I am studying Linear Algebra from the book of the same name by Larry Smith. I am confused with the way Smith proves that row rank of a matrix equals its column rank. Here are the things that he uses to prove it:
Proposition. Let $T: V \to V$ be an endomorphism of the finite dimensional vector space $V$. Then there exists bases $\{ a_1 , \ldots , a_n \}$ and $\{ b_1 , \ldots , b_n \}$ for $V$ such that the matrix of $T$ is $$\begin{bmatrix} I_{k} & 0 \\ 0 & 0 \end{bmatrix} _{n\times n}$$ where $I_{k}$ is the identity matrix for some integer $k$. The integer $k$ is called the rank of the linear transformation $T$. In fact, $k= \dim \text{Im } T$.

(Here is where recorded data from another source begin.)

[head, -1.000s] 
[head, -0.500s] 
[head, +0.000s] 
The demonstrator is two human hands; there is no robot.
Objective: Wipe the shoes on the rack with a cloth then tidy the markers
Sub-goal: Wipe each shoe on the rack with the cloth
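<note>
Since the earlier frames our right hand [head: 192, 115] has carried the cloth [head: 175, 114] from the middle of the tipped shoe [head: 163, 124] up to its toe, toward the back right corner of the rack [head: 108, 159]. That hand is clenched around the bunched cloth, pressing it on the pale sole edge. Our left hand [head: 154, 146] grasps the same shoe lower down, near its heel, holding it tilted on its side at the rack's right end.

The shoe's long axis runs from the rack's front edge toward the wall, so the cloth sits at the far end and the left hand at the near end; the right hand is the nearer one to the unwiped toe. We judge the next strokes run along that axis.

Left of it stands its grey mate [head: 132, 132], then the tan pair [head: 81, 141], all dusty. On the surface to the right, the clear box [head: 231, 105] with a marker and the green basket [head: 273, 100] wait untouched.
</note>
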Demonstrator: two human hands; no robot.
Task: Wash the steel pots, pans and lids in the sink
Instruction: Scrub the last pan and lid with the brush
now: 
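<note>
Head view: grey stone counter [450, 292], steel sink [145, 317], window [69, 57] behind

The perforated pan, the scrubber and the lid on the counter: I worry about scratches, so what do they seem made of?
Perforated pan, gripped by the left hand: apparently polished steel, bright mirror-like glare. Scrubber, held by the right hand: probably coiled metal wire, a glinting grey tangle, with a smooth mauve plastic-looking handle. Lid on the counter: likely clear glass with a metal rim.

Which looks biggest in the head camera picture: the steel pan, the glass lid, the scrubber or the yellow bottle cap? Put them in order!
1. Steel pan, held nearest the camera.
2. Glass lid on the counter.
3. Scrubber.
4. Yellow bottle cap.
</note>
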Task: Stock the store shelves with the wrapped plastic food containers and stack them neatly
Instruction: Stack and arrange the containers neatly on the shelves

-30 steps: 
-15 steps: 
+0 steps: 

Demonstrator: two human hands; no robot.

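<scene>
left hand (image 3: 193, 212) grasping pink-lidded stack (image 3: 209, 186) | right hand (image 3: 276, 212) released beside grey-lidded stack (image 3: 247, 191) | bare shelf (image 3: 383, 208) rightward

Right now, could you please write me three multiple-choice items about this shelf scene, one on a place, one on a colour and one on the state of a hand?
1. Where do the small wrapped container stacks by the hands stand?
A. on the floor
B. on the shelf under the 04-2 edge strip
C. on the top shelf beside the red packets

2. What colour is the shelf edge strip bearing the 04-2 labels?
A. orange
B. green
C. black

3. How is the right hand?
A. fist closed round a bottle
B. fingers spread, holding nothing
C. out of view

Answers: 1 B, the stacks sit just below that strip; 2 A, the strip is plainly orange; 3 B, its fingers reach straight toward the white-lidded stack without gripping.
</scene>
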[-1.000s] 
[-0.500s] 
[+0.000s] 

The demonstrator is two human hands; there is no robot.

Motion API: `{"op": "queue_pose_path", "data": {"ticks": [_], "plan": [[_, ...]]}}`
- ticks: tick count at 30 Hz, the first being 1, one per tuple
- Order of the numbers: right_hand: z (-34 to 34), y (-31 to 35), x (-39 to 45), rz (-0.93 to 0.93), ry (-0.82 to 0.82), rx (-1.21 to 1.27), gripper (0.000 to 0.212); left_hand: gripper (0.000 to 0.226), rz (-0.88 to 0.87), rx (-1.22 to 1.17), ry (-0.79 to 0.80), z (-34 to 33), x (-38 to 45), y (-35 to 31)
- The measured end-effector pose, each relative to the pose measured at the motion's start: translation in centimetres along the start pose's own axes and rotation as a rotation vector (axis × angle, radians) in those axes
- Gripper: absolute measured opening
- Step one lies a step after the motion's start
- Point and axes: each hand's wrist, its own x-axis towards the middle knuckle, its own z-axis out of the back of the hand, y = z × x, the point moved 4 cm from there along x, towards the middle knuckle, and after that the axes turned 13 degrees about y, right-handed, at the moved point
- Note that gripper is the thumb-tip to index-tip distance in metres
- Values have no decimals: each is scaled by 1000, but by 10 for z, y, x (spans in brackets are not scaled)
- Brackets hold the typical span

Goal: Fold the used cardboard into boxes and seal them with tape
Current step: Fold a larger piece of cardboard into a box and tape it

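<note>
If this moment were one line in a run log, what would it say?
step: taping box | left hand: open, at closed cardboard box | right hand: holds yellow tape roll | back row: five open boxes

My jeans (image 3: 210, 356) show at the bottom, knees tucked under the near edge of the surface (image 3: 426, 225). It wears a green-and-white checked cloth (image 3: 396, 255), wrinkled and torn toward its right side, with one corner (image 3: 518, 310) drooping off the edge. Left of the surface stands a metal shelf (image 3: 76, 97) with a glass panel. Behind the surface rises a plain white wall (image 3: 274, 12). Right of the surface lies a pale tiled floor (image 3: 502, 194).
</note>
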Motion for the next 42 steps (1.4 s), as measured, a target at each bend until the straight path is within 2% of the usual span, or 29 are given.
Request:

Definition. For a matrix $M$ of size $m \times n$ , we define the row rank to be the maximal number of linearly independent rows of the matrix. Likewise, the column rank is the maximal number of linearly independent columns.
Here's the way the author completes the proof.
Corollary. Let $M$ be a matrix of size $m \times n$. Then the row rank of $M$ equals the column rank of $M$.
Proof. Let $T : \mathbb{R}^{n} \to \mathbb{R}^{m}$ be the linear transformation with matrix $M$ with respect to the standard bases. The columns of $M$ span $\text{Im } T$, so the number of linearly independent columns is the rank of the linear transformation $T$. The proposition implies that the rank of $T$ is also the number of linearly independent rows of $M$. $\blacksquare$
Here are the few questions that I have:
How does the proposition implies the rank of $T$ $=$ number of linearly independent rows of $M$. Is there anything I'm failing to notice? In fact, the proposition holds for endomorphisms and $T$ is not even an endomorphism. However, apparently the proposition can be easily generalized for any two vector spaces $V$ and $W$.
What follows is my attempt of proving it. I have tried using the change of basis theorem.
I generalized the above proposition and have stated it but not made an attempt to prove it here.
Proposition 2. Let $T: V \to W$ be a linear transformation from the finite dimensional vector space $V$ into $W$. Then there exists bases $\{ a_1 , \ldots , a_n \}$ and $\{ b_1 , \ldots , b_m \}$ for $V$ such that the matrix of $T$ is $$\begin{bmatrix} I_{k} & 0 \\ 0 & 0 \end{bmatrix} _{m\times n}$$ where $I_{k}$ is the identity matrix for some integer $k$. In fact, $k= \dim \text{Im } T$.
Here's my incomplete attempt at proving that row rank equals column rank:
Let $T : \mathbb{R}^{n} \to \mathbb{R}^{m}$ be the linear transformation with matrix $M$ with respect to the standard bases. By proposition 2, there are bases $\{ a_{1} , \ldots , a_{n} \}$ and $\{ b_{1} , \ldots , b_{m} \}$ such that the matrix of $T$ is $$J= \begin{bmatrix} I_{k} & 0 \\ 0 & 0 \end{bmatrix} _{m\times n}$$ Since $M$ and $J$ represent the same linear transformation, namely $T$, there are nonsingular matrices $P_{m \times m}$, $Q_{n \times n}$ such that $M=P^{-1}JQ$ or $PM=JQ$. I know that row rank of $M$ = row rank of $PM$ and column rank of $J$ = column rank of $JQ$ but how do I show that row rank of $M$ = column rank of $M$ = $k$?